Chapter 1. Introduction to System Configuration and Operation

One of the first jobs of a system administrator is to bring a system online with an existing network (or standing alone), and to configure the system to meet the needs for which the system was installed. This configuration usually involves installing any necessary software and hardware, setting the name and network address of the system, creating accounts for the expected users, and generally taking a system from out-of-the-box uniformity and customizing it to meet your preferences and your user's needs.

The tasks of installing necessary hardware are described in the documentation for the hardware. Software installation is described in the IRIX Admin: Software Installation and Licensing volume. This guide describes the tasks you perform once the system has been powered-up, to bring a system from its initial distributed state to the state in which you or your users will use it.

This guide assists you by describing the procedure you—the system administrator—use to configure systems and by explaining the reasons why these procedures exist and why they work the way they do. Some of these tasks are typically performed only at times of major change—when a system is commissioned, when ownership changes, or when there has been a significant hardware upgrade. Others are ongoing tasks or tasks that may come up during standard usage of an installed system.

As system administrator, you should familiarize yourself with the graphical interface tools available through the System Manager. You can conveniently perform many common administrative tasks with this tool. This document does not describe the System Manager, but instead discusses how to use the command line and file interface to perform administrative functions.

This chapter provides information on the general nature of IRIX system administration. There are many good books on system administration listed in Appendix F of this guide, and these are available through computer bookstores. SGI systems are similar to those described in many of these books, and they are different in significant areas as well. The principles of good system administration, though, are constant.

Principles of Good System Administration

The following sections outline basic principles of good system administration. Each administrator must make individual decisions about the best practices for a site. The principles discussed here are generally considered to be wise and safe practices.

Account Passwords

To make your site as secure as possible, each user should have an account, with a unique user ID number, and each account should have a password. Users should never give out their passwords to anyone else under any circumstances. For more information on passwords and system security, see the IRIX Admin: Backup, Security, and Accounting volume. For additional accounting information, see IRIX Admin: Resource Administration.

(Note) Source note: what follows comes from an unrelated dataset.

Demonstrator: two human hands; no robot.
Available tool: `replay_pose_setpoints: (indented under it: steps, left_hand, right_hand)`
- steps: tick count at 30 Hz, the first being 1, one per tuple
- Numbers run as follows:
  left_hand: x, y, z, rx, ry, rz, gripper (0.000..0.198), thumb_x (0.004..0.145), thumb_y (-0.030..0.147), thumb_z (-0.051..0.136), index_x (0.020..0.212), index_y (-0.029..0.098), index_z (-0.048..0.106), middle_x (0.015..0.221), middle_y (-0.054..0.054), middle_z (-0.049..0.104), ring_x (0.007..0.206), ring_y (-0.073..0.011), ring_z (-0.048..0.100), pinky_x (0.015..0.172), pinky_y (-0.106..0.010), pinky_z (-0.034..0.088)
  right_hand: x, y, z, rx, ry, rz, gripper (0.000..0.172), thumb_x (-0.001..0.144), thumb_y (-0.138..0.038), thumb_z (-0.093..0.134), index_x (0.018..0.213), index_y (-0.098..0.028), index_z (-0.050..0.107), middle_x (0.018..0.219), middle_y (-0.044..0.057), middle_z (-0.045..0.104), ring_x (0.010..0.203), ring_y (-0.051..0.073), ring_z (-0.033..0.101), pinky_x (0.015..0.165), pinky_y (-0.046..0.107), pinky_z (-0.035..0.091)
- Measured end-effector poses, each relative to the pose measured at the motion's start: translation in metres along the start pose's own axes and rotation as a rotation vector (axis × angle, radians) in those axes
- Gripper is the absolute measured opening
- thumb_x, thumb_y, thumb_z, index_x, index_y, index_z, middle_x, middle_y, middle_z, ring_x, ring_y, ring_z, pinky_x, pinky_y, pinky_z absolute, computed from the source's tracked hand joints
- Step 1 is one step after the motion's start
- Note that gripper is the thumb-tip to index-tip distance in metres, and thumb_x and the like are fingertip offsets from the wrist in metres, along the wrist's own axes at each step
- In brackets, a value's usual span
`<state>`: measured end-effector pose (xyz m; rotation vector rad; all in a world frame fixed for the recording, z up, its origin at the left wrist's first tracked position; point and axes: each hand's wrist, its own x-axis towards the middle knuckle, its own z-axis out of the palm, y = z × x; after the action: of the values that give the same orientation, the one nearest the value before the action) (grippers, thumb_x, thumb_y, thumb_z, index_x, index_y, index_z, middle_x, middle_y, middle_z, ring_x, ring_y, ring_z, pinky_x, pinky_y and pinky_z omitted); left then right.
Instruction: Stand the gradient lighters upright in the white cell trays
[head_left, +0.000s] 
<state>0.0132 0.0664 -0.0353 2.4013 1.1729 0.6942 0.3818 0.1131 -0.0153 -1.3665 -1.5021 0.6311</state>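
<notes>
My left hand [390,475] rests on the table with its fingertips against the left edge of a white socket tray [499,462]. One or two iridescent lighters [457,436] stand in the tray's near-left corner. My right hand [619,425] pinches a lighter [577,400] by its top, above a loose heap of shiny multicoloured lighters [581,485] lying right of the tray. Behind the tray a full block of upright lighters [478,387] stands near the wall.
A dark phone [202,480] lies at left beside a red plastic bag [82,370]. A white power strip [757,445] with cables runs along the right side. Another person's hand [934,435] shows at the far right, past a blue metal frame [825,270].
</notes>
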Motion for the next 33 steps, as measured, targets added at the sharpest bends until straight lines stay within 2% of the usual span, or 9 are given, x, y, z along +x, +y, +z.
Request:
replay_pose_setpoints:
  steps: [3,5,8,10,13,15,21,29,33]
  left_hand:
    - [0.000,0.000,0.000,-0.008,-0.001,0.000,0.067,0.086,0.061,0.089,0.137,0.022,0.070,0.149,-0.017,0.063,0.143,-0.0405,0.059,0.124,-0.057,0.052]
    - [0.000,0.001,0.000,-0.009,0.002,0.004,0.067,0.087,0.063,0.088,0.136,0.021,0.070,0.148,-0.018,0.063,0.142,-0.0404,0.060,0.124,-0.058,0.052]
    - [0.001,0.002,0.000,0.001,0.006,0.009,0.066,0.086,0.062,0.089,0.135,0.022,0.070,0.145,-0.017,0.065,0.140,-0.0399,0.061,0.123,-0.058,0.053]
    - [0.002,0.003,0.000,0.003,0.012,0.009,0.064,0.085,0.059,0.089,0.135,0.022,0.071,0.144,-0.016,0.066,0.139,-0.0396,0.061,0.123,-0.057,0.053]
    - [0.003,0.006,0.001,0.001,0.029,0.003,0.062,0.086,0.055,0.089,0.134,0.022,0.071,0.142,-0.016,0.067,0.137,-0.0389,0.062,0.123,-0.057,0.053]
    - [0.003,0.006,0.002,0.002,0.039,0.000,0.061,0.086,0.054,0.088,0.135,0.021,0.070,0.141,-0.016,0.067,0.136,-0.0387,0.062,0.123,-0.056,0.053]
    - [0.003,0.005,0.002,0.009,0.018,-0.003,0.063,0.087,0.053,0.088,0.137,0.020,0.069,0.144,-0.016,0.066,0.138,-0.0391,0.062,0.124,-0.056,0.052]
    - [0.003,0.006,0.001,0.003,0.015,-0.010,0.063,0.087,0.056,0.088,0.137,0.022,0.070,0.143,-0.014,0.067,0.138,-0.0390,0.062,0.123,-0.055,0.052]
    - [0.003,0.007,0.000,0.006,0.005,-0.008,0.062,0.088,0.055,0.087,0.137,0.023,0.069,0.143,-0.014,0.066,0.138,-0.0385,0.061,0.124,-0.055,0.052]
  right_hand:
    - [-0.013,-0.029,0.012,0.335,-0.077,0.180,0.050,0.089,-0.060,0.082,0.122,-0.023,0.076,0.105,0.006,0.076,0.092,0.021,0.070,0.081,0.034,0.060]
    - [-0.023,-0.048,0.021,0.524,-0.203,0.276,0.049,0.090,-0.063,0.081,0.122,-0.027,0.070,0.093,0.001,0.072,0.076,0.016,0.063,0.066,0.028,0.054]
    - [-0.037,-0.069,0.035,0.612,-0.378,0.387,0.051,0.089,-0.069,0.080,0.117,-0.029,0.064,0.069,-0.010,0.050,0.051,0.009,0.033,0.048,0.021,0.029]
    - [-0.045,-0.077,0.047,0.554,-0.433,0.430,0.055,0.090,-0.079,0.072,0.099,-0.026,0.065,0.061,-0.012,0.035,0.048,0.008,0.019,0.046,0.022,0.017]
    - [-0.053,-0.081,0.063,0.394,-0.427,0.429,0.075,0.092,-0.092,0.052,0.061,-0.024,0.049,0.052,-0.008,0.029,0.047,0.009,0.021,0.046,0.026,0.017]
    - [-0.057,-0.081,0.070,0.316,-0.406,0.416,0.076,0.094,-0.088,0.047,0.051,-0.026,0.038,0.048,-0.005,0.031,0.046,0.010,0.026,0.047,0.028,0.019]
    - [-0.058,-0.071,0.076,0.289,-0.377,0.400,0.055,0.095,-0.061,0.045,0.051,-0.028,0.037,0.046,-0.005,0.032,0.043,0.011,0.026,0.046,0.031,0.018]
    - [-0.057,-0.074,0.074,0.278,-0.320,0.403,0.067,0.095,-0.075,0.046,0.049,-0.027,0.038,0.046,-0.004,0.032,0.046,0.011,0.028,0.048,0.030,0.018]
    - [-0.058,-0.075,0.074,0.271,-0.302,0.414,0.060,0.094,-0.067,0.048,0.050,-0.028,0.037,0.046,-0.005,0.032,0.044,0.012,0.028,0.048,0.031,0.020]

Superuser (root) Account Access Restriction

Most system administration is performed while the system administrator is logged in as root (the superuser). This account is different from an ordinary user account because root has access to all system files and is not constrained by the usual system of permissions that control access to files, directories, and programs. The root account exists so that the administrator can perform all necessary tasks on the system while maintaining the privacy of user files and the integrity of system files. Other operating systems that do not differentiate between users have little or no means of providing for the privacy of users' files or for keeping system files uncorrupted. UNIX-based systems place the power to override system permissions and to change system files only with the root account.

All administrators at your site should have regular user accounts for their ordinary user tasks. The root account should be used only for necessary system administration tasks.

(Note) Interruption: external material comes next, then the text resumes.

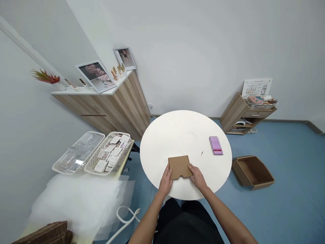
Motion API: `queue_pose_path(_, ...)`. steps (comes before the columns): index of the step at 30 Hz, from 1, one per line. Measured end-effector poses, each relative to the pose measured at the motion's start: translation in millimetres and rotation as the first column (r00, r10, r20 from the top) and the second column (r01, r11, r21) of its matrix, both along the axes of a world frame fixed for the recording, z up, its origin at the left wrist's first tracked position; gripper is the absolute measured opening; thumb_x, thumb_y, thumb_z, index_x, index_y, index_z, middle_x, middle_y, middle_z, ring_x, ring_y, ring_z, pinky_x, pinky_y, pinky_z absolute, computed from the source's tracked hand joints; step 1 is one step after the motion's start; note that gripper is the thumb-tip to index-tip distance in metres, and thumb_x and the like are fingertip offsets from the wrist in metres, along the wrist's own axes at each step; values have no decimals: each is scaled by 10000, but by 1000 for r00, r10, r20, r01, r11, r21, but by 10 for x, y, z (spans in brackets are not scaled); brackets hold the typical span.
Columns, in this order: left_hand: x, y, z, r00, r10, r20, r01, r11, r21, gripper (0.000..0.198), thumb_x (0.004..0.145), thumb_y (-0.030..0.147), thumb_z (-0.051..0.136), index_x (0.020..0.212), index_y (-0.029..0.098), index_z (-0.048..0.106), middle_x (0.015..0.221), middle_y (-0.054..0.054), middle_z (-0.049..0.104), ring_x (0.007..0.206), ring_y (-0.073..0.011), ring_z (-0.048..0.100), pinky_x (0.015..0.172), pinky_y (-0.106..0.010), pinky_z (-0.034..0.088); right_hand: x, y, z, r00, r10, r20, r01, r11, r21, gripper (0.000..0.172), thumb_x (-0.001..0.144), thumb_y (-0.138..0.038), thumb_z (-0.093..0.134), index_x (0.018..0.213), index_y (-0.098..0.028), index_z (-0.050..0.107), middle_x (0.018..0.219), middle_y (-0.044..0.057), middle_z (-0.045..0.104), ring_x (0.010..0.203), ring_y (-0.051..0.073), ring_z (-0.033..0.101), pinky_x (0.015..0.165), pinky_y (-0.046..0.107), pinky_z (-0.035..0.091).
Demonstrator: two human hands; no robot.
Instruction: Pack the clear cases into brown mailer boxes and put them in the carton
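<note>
A small flat brown cardboard box (180, 166) is at the near side of the round white table (182, 132), its lid down and a notch in its near edge. My left hand (166, 180) grips its left side, the fingers along the edge. On the right side my right hand (197, 177) holds it the same way, with the thumb near the top. Whether the box rests on the table or is slightly lifted I cannot tell. Farther right on the table lies a purple item (215, 145), blurred into blocks.
At the left, a side table carries a white basket of cards (110, 154), a clear plastic bin (80, 152) and white translucent sheets (76, 196). An open carton (254, 171) stands on the floor to the right. Wooden cabinets (127, 101) line the wall.
</note>
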State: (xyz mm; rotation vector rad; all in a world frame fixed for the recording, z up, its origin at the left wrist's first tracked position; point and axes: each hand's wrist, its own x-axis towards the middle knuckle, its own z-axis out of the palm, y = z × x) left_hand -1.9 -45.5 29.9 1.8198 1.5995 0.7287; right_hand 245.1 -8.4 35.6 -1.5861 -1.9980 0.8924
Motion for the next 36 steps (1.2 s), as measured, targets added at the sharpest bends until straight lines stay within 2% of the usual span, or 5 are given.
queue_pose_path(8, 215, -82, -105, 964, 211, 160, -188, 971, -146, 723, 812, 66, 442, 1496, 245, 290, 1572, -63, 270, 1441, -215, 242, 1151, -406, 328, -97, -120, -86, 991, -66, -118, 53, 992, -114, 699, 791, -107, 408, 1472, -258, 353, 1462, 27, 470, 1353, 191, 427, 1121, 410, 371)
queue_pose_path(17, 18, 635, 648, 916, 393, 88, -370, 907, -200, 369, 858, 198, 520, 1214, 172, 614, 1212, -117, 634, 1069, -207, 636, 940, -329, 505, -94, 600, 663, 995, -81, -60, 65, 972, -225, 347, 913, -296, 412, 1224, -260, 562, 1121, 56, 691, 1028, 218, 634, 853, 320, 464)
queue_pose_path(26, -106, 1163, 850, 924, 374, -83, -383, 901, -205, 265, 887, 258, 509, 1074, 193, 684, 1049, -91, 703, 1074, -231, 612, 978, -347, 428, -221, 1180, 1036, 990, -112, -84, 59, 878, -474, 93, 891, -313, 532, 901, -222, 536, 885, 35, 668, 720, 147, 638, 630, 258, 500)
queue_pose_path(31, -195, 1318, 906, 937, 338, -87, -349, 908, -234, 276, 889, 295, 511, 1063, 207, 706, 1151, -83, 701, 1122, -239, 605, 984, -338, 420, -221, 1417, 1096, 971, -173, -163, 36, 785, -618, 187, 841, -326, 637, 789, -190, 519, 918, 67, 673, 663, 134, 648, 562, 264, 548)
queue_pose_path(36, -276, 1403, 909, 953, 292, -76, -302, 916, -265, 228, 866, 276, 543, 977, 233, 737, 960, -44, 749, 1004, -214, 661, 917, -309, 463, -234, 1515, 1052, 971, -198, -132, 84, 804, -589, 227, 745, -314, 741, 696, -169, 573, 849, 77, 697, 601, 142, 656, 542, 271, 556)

To obtain the best security on a multiuser system, restrict access to the root account. On workstations, the primary user of the workstation can generally use the root account safely, though most users should not have access to the root account on other users' workstations.

Make it a policy to give root passwords to as few people as is practical. Some sites maintain locked file cabinets of root passwords so that the passwords are not widely distributed but are available in an emergency.

User Privacy

On a multiuser system, users may have access to personal files that belong to others. Such access can be controlled by setting file permissions with the chmod(1) command. Default permissions are controlled by the umask shell parameter. (See “Default File Permissions (umask)” in Chapter 5 for information on setting umask.)

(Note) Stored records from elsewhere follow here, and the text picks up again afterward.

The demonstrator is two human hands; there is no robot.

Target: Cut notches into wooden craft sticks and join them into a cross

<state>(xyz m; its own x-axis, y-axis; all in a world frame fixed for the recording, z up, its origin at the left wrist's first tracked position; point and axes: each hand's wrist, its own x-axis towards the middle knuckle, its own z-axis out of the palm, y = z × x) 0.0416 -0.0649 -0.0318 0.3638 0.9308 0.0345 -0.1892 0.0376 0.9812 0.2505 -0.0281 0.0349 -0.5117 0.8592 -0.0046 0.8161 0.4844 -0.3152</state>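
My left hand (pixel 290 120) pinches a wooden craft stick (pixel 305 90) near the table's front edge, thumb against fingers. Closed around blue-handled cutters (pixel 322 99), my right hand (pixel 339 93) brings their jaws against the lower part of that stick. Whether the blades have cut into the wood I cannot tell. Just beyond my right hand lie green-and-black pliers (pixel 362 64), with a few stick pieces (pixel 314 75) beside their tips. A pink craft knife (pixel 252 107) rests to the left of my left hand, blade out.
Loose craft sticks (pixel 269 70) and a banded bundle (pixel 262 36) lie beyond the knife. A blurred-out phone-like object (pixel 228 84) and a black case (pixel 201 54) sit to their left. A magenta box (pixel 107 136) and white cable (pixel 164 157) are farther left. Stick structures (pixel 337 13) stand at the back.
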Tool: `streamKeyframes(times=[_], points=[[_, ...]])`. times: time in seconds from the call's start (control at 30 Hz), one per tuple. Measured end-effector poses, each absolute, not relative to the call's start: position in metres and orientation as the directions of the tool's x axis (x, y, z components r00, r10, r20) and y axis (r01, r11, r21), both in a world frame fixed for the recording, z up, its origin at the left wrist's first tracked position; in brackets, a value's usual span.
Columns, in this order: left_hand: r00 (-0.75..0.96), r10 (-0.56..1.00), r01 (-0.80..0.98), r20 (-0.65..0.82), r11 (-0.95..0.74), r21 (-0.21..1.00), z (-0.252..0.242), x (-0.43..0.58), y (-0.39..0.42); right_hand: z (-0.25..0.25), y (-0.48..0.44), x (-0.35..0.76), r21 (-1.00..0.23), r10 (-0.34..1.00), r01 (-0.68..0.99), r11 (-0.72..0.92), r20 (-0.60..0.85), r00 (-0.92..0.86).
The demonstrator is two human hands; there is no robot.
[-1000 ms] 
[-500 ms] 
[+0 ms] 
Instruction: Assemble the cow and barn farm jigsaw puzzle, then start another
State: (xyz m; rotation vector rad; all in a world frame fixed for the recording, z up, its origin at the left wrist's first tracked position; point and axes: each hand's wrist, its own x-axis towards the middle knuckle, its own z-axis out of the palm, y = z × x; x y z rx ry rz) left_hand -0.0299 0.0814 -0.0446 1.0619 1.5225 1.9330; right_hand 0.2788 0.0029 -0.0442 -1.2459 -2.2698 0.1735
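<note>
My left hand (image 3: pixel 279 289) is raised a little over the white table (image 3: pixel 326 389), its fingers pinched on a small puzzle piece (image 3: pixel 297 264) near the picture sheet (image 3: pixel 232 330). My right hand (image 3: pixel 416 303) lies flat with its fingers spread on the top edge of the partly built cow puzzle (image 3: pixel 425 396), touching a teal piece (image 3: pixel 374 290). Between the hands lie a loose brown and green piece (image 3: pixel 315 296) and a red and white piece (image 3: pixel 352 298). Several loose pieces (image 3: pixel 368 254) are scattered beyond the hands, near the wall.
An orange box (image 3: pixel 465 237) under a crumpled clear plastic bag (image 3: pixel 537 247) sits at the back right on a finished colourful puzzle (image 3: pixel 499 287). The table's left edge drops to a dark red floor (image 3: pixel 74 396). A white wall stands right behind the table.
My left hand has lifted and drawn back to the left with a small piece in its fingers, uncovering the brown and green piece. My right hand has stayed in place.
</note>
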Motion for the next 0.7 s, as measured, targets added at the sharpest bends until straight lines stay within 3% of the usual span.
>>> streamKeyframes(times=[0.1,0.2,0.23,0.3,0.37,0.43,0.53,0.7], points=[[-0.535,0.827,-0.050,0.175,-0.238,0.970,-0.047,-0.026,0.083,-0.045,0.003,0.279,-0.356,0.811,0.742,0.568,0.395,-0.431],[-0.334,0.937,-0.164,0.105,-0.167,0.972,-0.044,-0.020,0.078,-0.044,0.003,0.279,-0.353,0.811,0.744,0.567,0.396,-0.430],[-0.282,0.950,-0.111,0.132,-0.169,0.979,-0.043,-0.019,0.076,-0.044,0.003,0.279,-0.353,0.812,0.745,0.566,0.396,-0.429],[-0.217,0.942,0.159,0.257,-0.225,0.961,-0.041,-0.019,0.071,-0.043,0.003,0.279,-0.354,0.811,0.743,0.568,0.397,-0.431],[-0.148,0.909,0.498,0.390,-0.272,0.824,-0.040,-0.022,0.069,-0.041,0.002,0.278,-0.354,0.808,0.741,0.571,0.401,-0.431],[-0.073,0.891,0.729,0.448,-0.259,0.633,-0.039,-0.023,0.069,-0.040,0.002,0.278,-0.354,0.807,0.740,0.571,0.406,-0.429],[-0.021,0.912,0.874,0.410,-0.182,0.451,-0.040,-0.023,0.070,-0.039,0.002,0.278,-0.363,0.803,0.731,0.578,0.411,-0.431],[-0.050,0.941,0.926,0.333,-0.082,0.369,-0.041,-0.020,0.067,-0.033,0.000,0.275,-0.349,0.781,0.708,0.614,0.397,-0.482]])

By default, it is easy for users to exchange data because permission to read files is granted to everyone. Users can change this default for their own files. However, many users do not set their umask, and they forget to change the access permissions of personal files. Make sure users are aware of file permissions and of your policy on examining other users' personal files. You can make this policy as lenient or stringent as you deem necessary.

Password File Check

At least once a week, run the pwck(1M) and grpck(1M) programs to check your /etc/passwd and /etc/group files for errors. You can automate this process using the cron(1) command, and you can direct cron to mail the results of the checks to your user account. For more information on using cron to automate your routine tasks, see “Task Scheduling with the at, batch, and cron Commands” in Chapter 2.

The pwck and grpck commands read the password and group files and report any incorrect or inconsistent entries. Any inconsistency with normal IRIX operation is reported. For example, if you have /etc/passwd entries for two user names with the same user identification (UID) number, pwck reports this as an error. grpck performs a similar function on the /etc/group file. The standard passwd file shipped with the system can generate several errors.

Hardware Change Check

Be aware that changing hardware configurations can affect the system, even if the change you make seems simple. Make sure you are available to help users with problems after the system is changed in any way.

Software Upgrade Check

Changing the software also affects the system, even if the change you make is as trivial as a small upgrade to a new version of an application. Some software installations can overwrite customized configuration files. Users may have scripts that assume that a utility or program is in a certain directory, and a software upgrade may move the utility. Or the new version of the software simply may not work in the same way as the old version.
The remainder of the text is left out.